# ABOUT THIS TASK
Lines from the listing that hold the string "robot" are what you should return.

-------

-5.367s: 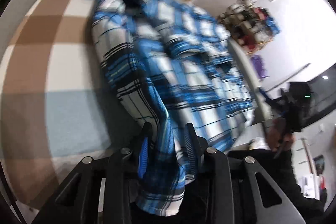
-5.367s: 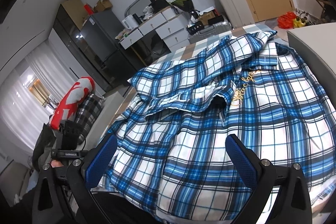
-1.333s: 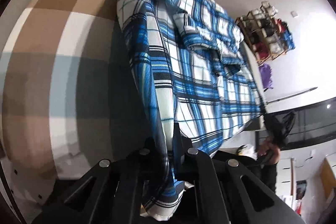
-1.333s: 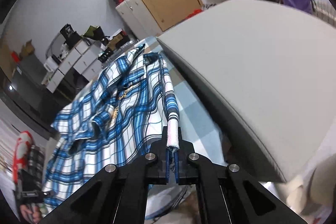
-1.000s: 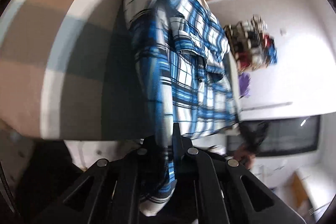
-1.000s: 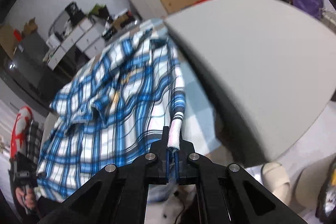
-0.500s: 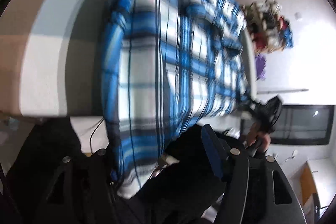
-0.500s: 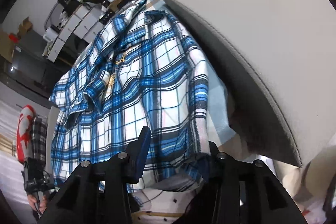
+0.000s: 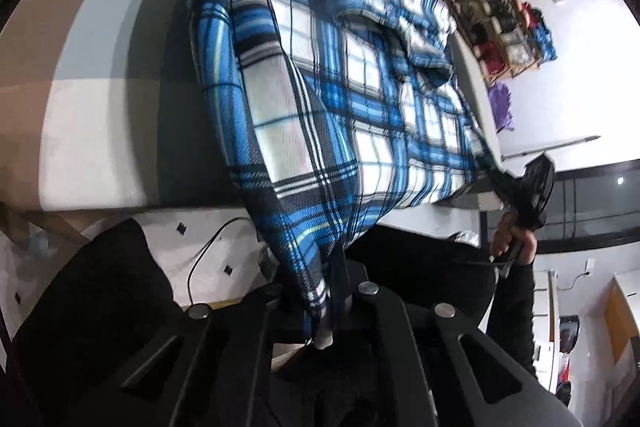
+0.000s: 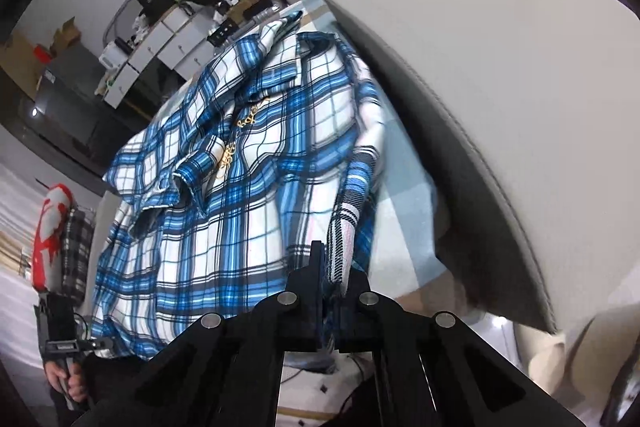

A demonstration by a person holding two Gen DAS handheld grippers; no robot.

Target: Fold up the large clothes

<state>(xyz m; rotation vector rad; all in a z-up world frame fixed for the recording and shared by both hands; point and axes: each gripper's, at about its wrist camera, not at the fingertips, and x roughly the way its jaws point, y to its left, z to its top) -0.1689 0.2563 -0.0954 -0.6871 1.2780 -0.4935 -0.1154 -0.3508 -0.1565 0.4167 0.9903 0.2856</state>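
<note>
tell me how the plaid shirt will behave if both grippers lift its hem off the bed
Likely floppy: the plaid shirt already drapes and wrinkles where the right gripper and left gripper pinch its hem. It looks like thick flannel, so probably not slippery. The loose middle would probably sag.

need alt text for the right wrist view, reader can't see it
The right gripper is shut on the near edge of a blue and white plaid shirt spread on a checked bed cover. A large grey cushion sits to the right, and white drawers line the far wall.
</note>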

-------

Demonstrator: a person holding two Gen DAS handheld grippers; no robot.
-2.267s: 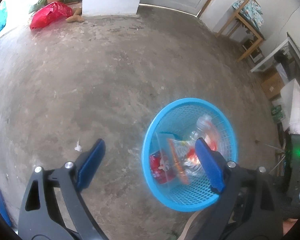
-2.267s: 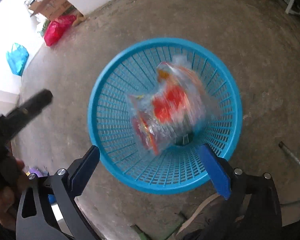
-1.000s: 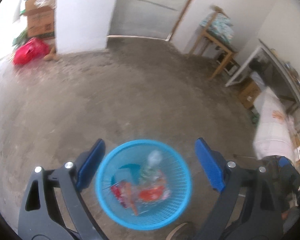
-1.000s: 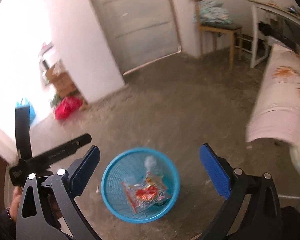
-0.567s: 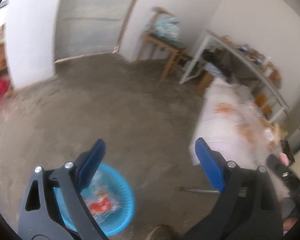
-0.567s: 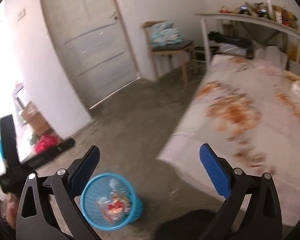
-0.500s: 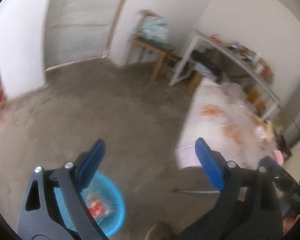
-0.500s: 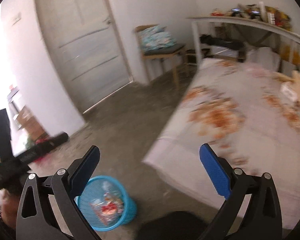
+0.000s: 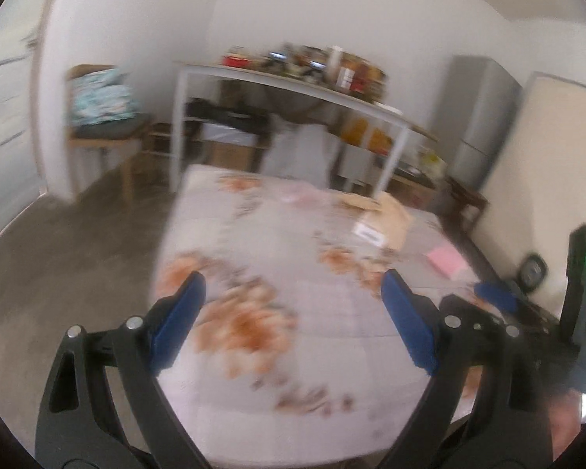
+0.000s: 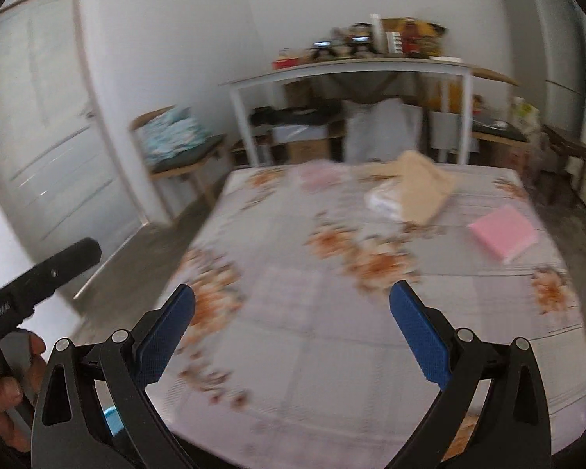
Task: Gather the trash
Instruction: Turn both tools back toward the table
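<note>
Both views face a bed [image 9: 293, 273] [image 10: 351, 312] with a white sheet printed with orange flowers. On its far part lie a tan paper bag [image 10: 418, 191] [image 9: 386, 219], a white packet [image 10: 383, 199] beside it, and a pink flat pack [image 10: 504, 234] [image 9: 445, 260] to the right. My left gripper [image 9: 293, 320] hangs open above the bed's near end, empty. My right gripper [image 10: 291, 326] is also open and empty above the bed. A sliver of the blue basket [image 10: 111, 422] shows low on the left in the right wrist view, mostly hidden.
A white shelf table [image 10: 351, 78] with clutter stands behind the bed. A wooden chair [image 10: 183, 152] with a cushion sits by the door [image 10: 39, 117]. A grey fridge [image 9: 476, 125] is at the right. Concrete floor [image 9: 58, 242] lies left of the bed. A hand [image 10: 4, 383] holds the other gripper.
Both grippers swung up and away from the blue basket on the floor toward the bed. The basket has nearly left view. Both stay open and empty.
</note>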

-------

# EXERCISE RESPONSE
A demonstration by a person holding two Gen DAS handheld grippers; no robot.
Demonstrator: a person holding two Gen DAS handheld grippers; no robot.

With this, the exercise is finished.